Густая темная теплынь несла нас от фонаря к фонарю, мимо шумных компаний с гитарами, мимо безмолвных парочек и одиноких пьяных.

Старая Русса времен Достоевского, погруженная в провинциальную спячку, — город малограмотных мещан, имевших мало общего с теми людьми сложных и высоких страстей, каких изображал Достоевский. Город был для него местом действия, а не обителью его прототипов. Они не жители Старой Руссы прошлого века, лишенной умственной жизни, они во многом условны и говорят иначе, языком часто возвышенным, по своему развитию, образованию они выше современных им обитателей города. Взять хотя бы мальчиков-школьников, того же Колю Красоткина. Да автору и не нужно такое соответствие, у него иные задачи. Но об этом достаточно написано специалистами, хотя бы М. М. Бахтиным.

О его блестящих исследованиях и говорил мне сейчас Георгий Иванович, выводя из них с запалом и категоричностью превосходство Достоевского над всеми писателями мира, разве только с Данте и Гомером сопоставлял его гений. Среди самых верных поклонников Достоевского я не встречал более восторженного и деятельного. В своей любви к Достоевскому он как бы обезличивал себя, не оставляя времени даже для публикации своих скромных работ, никак и ничем не утверждая себя, а все только своего Федора Михайловича, имея в виду только интересы его памяти, его славы, его мемориала.
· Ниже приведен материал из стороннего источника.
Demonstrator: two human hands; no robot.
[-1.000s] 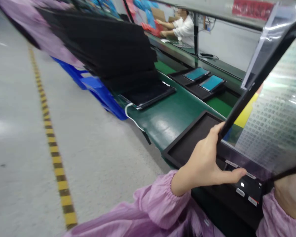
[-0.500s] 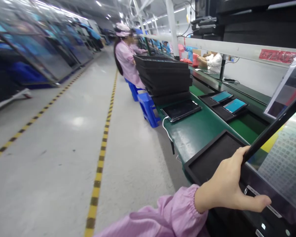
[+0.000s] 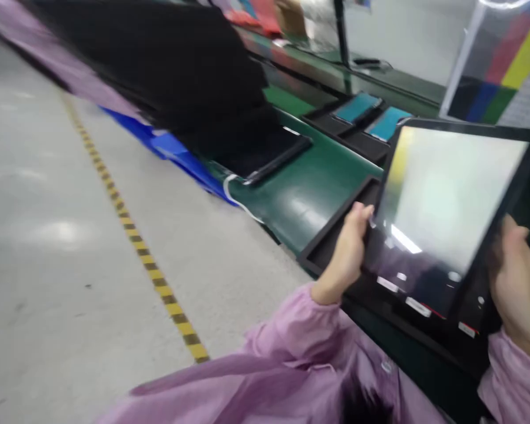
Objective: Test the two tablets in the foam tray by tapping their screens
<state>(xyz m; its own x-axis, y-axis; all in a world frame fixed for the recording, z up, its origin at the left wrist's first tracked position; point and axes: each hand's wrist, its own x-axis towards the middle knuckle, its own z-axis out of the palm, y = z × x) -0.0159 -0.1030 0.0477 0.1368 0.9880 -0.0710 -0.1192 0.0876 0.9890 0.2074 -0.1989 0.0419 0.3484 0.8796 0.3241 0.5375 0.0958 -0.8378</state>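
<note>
I hold a black-framed display panel [image 3: 446, 200] with both hands, its glossy screen tilted toward me and reflecting light. My left hand [image 3: 348, 253] grips the panel's left edge, fingers wrapped round it. My right hand [image 3: 514, 282] grips the right edge near the lower corner. The panel hovers above an empty black tray [image 3: 335, 229] lying on the green conveyor belt [image 3: 300, 194]. Small white labels run along the panel's lower border. Both my sleeves are pink.
A tall stack of black trays [image 3: 172, 65] stands on the belt at the back, a dark panel [image 3: 269, 156] lying in front of it. Two blue-screened panels [image 3: 373, 115] rest in a tray farther on. Blue stools [image 3: 168, 144] and a yellow-black floor line [image 3: 145, 259] lie left.
The view swung up the aisle and back down to the belt. The panel, earlier held close and steep at the right, is now lower, fully in view, with my right hand visible on it.
</note>
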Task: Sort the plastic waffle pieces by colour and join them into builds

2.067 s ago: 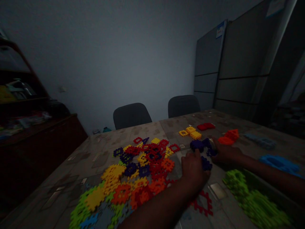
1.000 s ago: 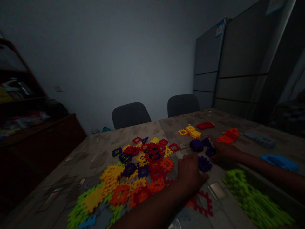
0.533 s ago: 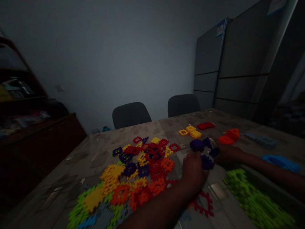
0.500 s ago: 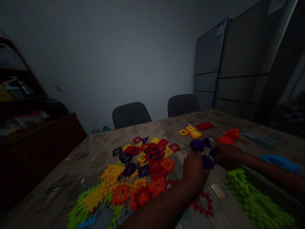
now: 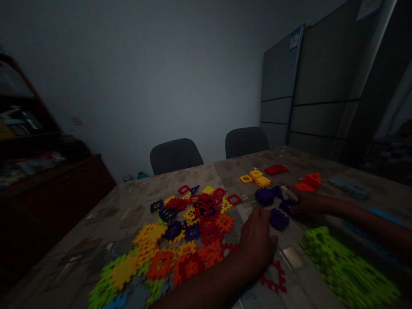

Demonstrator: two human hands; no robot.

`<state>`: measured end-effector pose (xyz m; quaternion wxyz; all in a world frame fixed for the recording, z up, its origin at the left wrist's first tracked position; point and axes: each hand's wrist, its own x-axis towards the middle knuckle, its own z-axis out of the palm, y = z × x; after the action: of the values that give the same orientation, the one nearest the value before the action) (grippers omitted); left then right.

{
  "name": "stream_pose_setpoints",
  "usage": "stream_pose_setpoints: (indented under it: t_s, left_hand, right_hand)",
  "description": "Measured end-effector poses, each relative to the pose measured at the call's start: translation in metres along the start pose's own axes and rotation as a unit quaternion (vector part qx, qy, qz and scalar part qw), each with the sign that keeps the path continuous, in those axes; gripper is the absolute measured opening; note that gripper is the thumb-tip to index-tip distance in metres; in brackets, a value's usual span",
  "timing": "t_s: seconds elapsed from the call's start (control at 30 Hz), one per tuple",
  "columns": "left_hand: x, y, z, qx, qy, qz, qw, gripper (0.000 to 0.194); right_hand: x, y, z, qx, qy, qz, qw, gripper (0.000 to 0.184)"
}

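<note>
Beside a dark purple toothed plastic piece (image 5: 279,219), my left hand (image 5: 257,236) has its thumb apart from its fingers and nothing visible in its grasp. My right hand (image 5: 301,201) grips another purple toothed piece (image 5: 287,206) low over the table; its fingertips are partly hidden. Just beyond lies a stack of purple pieces (image 5: 264,196), with a purple triangular piece (image 5: 277,192) at its side. A mixed heap of red, yellow, orange and purple interlocking pieces (image 5: 210,229) spreads to the left of my left hand.
Yellow pieces (image 5: 259,178), red pieces (image 5: 276,169), orange pieces (image 5: 309,182) and grey-blue pieces (image 5: 349,189) lie in separate groups. A long green pile (image 5: 347,266) sits at the right front, near blue pieces (image 5: 386,216) partly behind my right forearm. Two chairs (image 5: 175,155) stand beyond the table.
My left hand has drawn back slightly toward me and left, its thumb coming away from the near purple piece. My right hand stays among the purple pieces, slightly lower.
</note>
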<state>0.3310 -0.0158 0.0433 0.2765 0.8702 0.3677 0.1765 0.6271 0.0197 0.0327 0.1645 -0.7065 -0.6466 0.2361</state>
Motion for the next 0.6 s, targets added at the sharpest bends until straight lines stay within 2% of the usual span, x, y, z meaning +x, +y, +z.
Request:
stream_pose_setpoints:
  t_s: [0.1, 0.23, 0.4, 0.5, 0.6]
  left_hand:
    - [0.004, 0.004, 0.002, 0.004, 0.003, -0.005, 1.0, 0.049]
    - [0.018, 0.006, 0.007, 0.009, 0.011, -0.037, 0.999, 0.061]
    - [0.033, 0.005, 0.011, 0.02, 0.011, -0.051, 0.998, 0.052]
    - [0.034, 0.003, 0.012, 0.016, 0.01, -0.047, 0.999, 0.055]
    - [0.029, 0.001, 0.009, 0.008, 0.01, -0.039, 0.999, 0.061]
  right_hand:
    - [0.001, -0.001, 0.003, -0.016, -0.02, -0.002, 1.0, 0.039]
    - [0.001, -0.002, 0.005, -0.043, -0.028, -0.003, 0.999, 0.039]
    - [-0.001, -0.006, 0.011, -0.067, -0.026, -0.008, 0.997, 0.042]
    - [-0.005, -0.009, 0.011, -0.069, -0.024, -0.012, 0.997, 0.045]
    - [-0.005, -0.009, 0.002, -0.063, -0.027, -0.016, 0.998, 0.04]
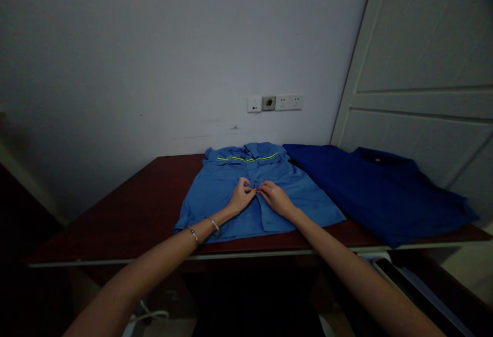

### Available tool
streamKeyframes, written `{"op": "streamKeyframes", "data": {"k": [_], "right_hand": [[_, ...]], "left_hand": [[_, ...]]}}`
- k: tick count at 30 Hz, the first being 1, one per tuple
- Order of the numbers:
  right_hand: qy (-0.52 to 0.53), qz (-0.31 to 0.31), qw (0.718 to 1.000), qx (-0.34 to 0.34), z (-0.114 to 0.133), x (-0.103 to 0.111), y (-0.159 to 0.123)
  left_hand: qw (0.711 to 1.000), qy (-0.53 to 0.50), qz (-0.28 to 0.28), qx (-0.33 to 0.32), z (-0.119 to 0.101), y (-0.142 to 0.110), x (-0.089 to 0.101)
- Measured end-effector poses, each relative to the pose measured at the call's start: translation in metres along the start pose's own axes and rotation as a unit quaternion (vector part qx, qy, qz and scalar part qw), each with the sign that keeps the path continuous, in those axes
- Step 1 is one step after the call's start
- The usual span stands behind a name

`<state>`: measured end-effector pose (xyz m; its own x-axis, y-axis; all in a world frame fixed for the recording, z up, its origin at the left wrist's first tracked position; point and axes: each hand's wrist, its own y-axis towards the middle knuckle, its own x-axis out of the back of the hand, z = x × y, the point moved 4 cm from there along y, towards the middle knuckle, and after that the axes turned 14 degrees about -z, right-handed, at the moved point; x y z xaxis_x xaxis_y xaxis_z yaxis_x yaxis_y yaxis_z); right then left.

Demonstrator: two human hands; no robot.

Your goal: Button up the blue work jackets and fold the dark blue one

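A light blue work shirt (215, 188) with a yellow-green stripe across the chest lies front side up on the table, its collar toward the wall. Over its front placket, my left hand (242, 195) pinches one edge of the fabric. My right hand (275, 197) meets it there, fingertips closed on the other edge of the placket. Both sets of fingertips nearly touch; any button between them is too small to make out. Below the hands the placket hangs slightly apart toward the hem. Two bracelets circle my left wrist.
A dark blue garment (370, 193) is spread on the right of the reddish-brown table (134, 208). Wall sockets (283, 103) sit behind the table, with a white panelled door (416, 70) at right. An open drawer (419, 285) holding items juts out below the table's right front edge.
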<state>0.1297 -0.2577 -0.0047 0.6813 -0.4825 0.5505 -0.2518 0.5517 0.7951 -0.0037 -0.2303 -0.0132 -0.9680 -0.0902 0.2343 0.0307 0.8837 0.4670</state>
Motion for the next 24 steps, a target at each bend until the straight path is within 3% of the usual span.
{"op": "streamKeyframes", "data": {"k": [24], "right_hand": [[-0.050,-0.004,0.997,0.057,0.0078,0.0076,0.0028]], "left_hand": [[0.999,-0.041,0.004,0.012,0.0077,0.0007,-0.0024]]}}
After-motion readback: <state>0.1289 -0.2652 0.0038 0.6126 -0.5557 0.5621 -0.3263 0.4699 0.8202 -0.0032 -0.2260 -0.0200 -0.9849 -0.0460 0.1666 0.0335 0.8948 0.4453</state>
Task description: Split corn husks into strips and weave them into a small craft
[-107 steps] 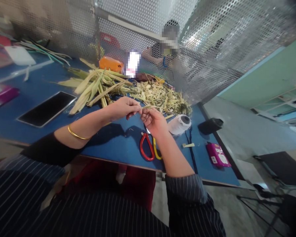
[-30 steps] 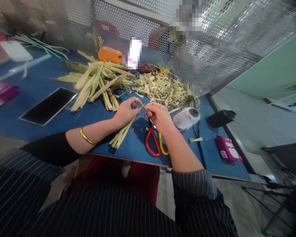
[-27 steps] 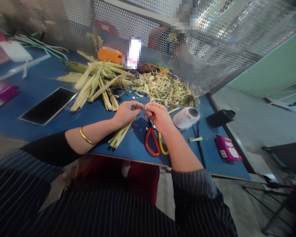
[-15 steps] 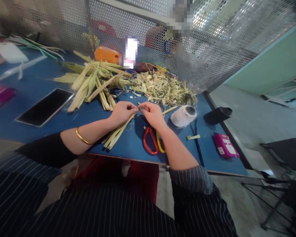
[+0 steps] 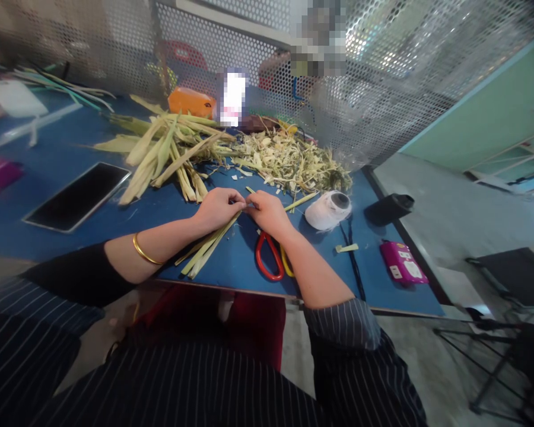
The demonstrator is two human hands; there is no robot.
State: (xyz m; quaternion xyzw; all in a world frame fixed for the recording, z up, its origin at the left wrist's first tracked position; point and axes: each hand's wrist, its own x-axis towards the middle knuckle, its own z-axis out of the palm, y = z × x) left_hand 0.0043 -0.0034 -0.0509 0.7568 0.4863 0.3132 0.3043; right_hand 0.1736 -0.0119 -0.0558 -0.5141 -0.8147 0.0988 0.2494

Он занялся этим музеем, вроде бы воплощая свою мечту, проверяя себя как личность, и в этом, как и многие страстные натуры, дошел до отказа от себя, полностью растворяя себя в служении своему кумиру. Как это сочеталось в нем? Откуда он черпал свой пылающий энтузиазм и чем поддерживал его? В его воспаленной отзывчивости временами появлялась сверхчувствительность. Как будто он воспринимал неслышные обычному уху частоты. Я знал его давно, но только сейчас начал ощущать, сколько в нем непонятного. Так же как и в Андриане Савельиче, неустанном философе, который успел осмыслить все, кроме собственной жизни. Его ум не помогал ему, его размышлениям всегда что-то мешало превратиться в убеждения. Философия расплавляла его характер. Этим летом он отдал свой садовый домик малознакомой женщине с больным ребенком, а сыну своему пожалел дать лодку на отпуск. Он каждым поступком противоречил себе, делал как бы себе наперекор. Я знал его и не понимал его. Да что Андриан — дочь моя, которая выросла у меня на глазах, у которой я знал каждую родинку, разве я знал, почему она сменила свои увлечения? Она была мне непонятнее, может, всех других людей. Я огляделся и обнаружил, что самые близкие мне люди часто таинственны в своих действиях и я не понимаю, что ими движет. Словно это «черные ящики»; я знаю только, чтó они говорят, чтó делают, но не знаю почему. А я сам для себя разве не бываю тоже «черным ящиком»? Почему, например, таким важным показался мне этот мемориал?